Chociaż Algieria jest krajem muzułmańskim to wydaje się, że ma problem z burkini. Są bowiem takie hotele i takie aquaparki w Algierii, które zabraniają kobietom noszenia tego stroju kąpielowego na swoim terenie.
Co to jest burkini?
Burkini to strój kąpielowy, używany przez wiele muzułmanek (nie przez wszystkie i nie tylko przez muzułmanki). Są to długie spodnie i tunika z ,,kapturem" okrywająca całe ciało oprócz dłoni, stóp i twarzy. Gdy wpiszecie hasło w wyszukiwarkę internetową zobaczycie przeróżne modele burkini.
Regulaminy zakazujące burkini w algierskich hotelach i parkach wodnych
Od lat w jednym z hoteli w mieście Tlemcen wisi tabliczka z informacją, że na basenie hotelowym nie można kąpać się w burkini. Okazuje się, że to nie jedyny hotel w Algierii z takim zakazem. Dodatkowo wgłębiając się w temat znalazłam informacje o tym, że są też prywatne plaże na których obowiązuje taki sam zakaz. Ktoś powie, że skoro prywatne to właściciel ma prawo. Ja tak nie uważam. Obojętne czy kąpiesz się w bikini czy burkini powinnaś być tak samo mile tam widziana i szanowana.

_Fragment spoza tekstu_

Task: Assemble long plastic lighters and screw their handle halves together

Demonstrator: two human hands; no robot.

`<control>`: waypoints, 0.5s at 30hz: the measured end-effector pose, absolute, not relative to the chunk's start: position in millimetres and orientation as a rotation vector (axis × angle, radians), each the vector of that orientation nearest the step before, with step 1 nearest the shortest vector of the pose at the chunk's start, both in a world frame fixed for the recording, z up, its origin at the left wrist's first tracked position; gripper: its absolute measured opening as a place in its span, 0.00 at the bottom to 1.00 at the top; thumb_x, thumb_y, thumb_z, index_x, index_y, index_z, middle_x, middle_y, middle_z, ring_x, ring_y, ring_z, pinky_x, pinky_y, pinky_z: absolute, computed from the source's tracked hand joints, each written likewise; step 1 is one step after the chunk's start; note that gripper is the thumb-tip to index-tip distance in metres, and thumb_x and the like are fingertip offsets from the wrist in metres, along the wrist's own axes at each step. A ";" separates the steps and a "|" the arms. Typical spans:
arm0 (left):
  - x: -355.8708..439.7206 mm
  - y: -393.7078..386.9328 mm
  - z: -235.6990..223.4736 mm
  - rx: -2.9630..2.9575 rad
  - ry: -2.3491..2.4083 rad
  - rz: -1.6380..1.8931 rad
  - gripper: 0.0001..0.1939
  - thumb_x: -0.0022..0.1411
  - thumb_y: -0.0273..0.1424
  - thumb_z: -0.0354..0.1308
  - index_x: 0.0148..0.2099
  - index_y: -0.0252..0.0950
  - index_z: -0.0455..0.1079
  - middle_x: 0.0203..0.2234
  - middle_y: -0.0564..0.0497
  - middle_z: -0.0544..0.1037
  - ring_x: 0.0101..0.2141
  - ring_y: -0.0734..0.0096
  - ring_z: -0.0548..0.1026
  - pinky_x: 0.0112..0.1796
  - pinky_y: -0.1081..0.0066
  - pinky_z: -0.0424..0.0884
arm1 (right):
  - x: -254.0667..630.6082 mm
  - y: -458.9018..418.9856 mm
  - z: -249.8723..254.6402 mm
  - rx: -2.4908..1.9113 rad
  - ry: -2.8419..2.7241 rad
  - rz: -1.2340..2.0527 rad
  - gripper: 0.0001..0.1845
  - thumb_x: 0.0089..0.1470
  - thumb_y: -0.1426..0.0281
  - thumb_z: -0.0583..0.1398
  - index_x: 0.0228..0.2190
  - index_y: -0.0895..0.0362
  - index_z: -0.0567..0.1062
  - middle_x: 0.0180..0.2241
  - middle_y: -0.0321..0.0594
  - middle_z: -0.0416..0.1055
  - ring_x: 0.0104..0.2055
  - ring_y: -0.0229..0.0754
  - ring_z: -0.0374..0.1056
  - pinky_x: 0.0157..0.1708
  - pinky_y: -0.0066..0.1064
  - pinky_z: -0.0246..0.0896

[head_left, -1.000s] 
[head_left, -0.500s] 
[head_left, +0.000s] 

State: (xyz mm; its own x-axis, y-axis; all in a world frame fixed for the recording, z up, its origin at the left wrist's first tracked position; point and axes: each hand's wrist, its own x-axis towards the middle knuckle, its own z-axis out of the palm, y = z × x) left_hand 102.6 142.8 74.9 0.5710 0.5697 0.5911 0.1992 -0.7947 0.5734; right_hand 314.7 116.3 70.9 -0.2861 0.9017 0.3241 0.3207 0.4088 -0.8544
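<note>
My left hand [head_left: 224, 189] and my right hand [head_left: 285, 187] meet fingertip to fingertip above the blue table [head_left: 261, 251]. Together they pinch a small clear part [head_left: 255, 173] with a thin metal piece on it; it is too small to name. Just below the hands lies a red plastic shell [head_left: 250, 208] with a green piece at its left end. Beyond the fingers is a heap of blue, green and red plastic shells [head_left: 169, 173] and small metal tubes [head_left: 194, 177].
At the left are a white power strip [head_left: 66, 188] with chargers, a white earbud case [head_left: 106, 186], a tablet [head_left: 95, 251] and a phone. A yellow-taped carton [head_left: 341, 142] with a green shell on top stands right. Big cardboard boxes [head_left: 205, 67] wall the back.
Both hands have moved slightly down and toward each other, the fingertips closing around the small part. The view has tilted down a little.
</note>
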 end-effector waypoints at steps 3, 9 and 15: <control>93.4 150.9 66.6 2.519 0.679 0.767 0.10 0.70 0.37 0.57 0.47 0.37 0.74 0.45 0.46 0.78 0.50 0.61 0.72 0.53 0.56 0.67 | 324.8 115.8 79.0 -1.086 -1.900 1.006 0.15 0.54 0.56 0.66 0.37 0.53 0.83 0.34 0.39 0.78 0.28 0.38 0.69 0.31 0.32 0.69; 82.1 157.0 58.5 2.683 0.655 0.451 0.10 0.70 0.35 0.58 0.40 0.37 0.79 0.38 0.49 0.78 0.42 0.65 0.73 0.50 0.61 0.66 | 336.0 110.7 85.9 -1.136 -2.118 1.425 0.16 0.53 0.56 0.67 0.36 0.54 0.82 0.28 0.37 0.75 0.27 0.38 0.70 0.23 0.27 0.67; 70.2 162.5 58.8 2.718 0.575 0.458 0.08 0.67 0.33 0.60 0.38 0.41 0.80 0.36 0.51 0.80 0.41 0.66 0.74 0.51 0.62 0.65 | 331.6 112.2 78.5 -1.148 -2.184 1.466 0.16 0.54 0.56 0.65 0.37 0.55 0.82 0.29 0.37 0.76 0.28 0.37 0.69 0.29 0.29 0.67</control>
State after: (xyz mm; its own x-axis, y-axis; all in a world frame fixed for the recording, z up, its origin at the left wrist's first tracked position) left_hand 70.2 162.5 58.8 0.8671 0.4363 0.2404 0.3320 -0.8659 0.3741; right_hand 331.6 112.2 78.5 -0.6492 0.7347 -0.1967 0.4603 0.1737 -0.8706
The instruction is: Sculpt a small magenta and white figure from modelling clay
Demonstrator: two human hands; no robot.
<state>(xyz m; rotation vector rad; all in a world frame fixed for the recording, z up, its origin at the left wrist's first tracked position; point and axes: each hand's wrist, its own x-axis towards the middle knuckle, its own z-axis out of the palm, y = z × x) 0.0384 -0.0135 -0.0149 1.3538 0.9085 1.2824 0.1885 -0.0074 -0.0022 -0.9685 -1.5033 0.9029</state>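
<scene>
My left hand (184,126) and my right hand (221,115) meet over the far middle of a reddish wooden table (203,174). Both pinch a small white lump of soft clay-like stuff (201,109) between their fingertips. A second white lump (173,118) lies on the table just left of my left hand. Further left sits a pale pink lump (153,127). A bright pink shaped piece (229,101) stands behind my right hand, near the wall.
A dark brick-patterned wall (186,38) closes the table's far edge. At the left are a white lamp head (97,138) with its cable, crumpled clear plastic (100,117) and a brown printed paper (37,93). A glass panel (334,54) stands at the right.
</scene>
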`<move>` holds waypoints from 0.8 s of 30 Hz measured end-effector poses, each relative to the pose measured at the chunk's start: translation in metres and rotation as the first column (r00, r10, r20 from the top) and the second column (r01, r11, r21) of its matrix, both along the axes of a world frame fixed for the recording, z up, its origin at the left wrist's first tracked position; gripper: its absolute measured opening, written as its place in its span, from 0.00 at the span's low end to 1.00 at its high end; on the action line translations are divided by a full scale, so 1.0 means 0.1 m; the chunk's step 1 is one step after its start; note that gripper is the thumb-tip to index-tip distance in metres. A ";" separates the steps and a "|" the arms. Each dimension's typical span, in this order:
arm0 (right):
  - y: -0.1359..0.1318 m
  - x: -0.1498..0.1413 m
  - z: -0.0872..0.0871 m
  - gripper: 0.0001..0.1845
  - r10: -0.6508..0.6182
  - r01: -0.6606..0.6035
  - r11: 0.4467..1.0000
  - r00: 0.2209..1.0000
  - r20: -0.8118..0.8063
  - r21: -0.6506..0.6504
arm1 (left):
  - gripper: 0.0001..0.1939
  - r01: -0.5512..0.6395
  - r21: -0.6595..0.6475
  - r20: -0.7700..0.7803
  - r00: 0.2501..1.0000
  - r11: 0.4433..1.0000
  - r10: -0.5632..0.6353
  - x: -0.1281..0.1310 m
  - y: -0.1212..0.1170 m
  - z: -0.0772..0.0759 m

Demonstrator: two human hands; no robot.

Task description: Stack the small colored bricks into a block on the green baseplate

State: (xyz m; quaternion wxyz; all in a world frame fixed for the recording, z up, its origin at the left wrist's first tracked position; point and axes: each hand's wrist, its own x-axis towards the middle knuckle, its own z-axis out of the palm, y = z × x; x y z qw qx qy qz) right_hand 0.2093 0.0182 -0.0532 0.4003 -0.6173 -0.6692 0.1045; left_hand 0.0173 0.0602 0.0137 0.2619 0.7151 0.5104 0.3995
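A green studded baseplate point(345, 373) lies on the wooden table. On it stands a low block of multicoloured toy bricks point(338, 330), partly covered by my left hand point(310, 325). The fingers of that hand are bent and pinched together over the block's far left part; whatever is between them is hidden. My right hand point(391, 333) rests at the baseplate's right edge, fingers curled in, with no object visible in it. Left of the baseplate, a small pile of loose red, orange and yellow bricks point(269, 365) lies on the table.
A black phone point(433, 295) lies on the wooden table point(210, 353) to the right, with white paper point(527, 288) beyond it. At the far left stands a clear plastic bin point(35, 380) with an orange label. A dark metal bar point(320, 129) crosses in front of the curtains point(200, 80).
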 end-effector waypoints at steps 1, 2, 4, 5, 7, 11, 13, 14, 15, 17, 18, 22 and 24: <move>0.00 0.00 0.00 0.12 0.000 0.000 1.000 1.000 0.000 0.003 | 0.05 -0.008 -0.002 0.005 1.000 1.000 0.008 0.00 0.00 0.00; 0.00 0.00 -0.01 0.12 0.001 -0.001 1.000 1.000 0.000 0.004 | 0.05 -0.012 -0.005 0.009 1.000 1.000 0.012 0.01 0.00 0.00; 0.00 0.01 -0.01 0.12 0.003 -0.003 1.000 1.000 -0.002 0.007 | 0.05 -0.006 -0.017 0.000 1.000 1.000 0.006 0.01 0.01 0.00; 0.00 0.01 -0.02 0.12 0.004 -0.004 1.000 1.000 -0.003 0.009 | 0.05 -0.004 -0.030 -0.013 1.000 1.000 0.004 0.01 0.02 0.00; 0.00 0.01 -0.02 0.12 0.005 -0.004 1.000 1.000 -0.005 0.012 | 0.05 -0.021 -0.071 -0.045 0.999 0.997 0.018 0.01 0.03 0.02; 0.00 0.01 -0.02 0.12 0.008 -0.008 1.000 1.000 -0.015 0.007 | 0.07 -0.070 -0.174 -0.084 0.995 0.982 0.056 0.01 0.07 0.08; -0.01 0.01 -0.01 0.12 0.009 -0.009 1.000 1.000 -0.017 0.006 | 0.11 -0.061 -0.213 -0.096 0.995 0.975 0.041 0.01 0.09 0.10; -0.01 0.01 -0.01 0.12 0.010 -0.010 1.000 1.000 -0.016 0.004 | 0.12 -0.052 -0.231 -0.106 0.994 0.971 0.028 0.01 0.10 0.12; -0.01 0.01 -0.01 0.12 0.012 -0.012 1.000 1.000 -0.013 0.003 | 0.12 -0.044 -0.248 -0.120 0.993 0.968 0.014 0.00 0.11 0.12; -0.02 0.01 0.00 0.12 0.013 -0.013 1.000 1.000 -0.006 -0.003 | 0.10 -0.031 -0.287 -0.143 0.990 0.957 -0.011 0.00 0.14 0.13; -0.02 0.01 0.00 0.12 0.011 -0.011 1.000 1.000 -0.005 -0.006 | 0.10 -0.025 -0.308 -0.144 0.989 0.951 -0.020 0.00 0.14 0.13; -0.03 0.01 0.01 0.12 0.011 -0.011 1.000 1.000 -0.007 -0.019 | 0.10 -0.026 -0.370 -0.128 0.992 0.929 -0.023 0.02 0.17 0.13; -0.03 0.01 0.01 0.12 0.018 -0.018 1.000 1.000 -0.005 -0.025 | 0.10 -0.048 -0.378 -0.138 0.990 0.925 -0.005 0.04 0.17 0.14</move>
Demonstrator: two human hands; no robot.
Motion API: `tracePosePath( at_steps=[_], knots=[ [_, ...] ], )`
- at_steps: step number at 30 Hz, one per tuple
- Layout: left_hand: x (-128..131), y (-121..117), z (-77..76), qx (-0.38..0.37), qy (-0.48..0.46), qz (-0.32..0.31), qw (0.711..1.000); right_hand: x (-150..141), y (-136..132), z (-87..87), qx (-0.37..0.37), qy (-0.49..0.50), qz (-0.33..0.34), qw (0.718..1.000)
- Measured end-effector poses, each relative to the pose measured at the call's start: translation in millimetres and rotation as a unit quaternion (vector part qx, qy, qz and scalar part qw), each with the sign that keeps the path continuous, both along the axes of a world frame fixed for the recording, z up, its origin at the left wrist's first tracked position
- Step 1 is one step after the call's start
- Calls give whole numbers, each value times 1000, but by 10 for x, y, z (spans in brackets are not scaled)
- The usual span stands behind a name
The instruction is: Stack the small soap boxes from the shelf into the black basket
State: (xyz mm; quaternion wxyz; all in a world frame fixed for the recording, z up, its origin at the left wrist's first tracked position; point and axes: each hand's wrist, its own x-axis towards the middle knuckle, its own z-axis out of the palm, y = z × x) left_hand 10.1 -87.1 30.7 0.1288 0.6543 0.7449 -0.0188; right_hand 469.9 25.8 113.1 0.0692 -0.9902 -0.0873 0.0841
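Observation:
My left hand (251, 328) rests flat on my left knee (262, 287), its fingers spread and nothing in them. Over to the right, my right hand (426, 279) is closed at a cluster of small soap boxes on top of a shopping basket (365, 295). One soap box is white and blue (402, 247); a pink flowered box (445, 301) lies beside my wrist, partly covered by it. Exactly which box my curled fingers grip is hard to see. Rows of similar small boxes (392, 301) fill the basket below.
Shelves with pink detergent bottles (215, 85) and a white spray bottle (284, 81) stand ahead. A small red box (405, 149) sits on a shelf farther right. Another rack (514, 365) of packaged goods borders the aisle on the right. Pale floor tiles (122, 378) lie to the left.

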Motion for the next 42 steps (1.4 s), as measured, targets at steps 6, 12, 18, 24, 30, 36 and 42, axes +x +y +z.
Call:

Przypominam, że burkini jest z dokładnie tego samego materiału co zwykły kostium. Po prostu zakrywa całe ciało oraz włosy (widoczna jest twarz, dłonie i stopy). Większość modeli wyglądem przypomina piankę do pływania (w komentarzu pod tym postem wstawiłam zdjęcie).
W parku wodnym Octopus w Tizi Ouzou (region Kabylia) regulamin jest jeszcze bardziej kuriozalny i dyskryminujący. Regulamin informuje o tym, że ubrania o charakterze religijnym są zabronione na terenie całego parku. Wymieniony jest tu hidżab (połowa lub więcej jak połowa kobiet w kraju nosi hidżab), turban (od kiedy ma charakter religijny?), burka (zupełnie nieobecna w Algierii), nikab i czador. Kolejne punkty dotyczą strojów w których nie można się kąpać. Zabronione jest burkini, tankini (które niemalże jest tym samym co kostium jednoczęściowy), szorty oraz stringi. Dozwolony jest wyłącznie strój jednoczęściowy oraz dwuczęściowy. Dyrekcja parku twierdzi, że to wszystko ze względu na:
1. Higienę. Serio? Jak ktoś o nią nie dba to obojętne czy założy burkini czy bikini.
2. Przyzwoitość. Oceniający tekst rodem ze średniowiecza.
3. Bezpieczeństwo gości parku. W jaki sposób hidżab/turban/burkini/tankini/stringi zagrażają bezpieczeństwu ludzi?
Regulamin łaskawie dopuszcza piankę, ale wyłącznie po okazaniu zaświadczenia od lekarza (np.osoba mająca problemy ze skórą lub nie mogąca być narażona na promienie UV).
Absurd goni absurd. Dodatkowo takie przepisy dyskryminują kobiety. W kraju który nie jest krajem turystycznym a turystów jest mało nie powiemy, że to zakazy wymyślone pod zagranicznych turystów. Każda kobieta ma prawo nosić to co chce. Kropka.